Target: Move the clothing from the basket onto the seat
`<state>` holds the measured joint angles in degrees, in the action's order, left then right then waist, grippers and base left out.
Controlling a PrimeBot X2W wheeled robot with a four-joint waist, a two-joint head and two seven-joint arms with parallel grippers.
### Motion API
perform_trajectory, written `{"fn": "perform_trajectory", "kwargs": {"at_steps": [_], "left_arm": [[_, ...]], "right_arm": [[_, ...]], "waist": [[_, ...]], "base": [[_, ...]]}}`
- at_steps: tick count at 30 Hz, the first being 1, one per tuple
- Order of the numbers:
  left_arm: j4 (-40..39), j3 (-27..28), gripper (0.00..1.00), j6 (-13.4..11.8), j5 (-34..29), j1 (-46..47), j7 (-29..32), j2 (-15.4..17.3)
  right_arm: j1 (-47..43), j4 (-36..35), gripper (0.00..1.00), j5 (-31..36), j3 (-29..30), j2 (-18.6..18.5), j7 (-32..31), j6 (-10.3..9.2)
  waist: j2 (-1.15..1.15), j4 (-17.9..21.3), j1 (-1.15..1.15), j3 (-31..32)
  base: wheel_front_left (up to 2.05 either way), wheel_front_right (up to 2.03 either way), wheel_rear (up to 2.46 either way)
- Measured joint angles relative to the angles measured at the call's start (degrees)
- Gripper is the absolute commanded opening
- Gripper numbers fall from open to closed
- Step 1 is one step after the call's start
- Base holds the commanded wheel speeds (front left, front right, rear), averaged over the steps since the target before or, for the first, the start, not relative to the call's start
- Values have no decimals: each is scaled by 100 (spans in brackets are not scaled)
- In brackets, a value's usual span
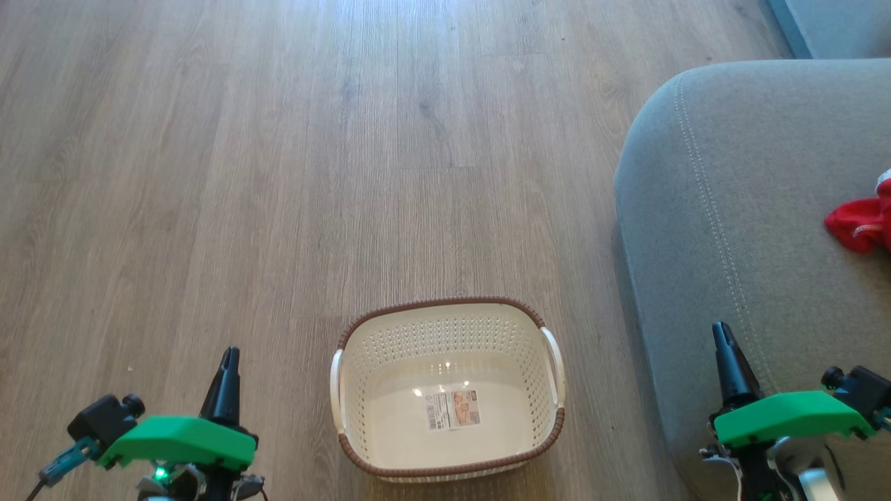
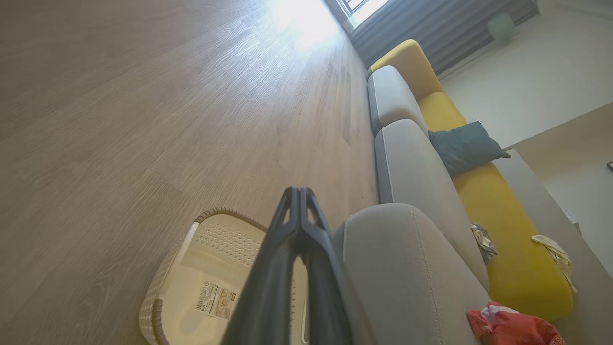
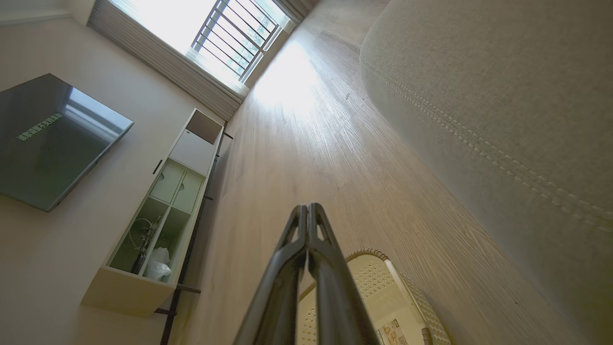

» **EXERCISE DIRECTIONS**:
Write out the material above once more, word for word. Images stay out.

» **EXERCISE OUTPUT**:
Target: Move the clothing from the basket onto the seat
`<state>` holds the measured joint angles in degrees, in the action's order, left then right then waist, grippers and base left out.
Controlling a PrimeBot X2W wheeled robot with a four-joint waist, a two-joint head and two seven-joint arms with parallel grippers.
### Motion API
perform_trajectory, written `{"fn": "perform_trajectory", "kwargs": {"at_steps": [_], "left_arm": [[_, ...]], "right_arm": [[_, ...]], "waist": [[_, ...]], "base": [[_, ...]]}}`
- at_steps: tick count at 30 Hz, the first being 1, one per tuple
- Order of the numbers:
  left_arm: j4 (-40..39), j3 (-27..28), gripper (0.00..1.00), j6 (-13.4..11.8), j5 (-34..29), j1 (-46..47), j7 (-29..32), j2 (-15.4..17.3)
  right_arm: j1 (-47..43), j4 (-36..35), gripper (0.00..1.00), j5 (-31..36), j3 (-29..30), j2 (-18.6..18.5), j7 (-32..31), j6 (-10.3..9.2)
  waist: j2 (-1.15..1.15), j4 (-17.9..21.3), j1 (-1.15..1.15), j3 (-31..32)
  base: wheel_front_left (up to 2.05 either way), wheel_front_right (up to 2.03 either way), wheel_rear (up to 2.46 either way)
- Measured joint angles relative to the angles measured at the call's start (degrees)
- Gripper is the absolute commanded opening
- Gripper numbers fall from open to closed
- Step 1 is one step after the call's start
- Base holds the commanded wheel speeds (front left, front right, rear), averaged over the steps since the target before or, for the first, the start, not relative to the call's start
- Values have no decimals: each is scaled by 100 (spans in brackets are not scaled)
- In brackets, a value's usual span

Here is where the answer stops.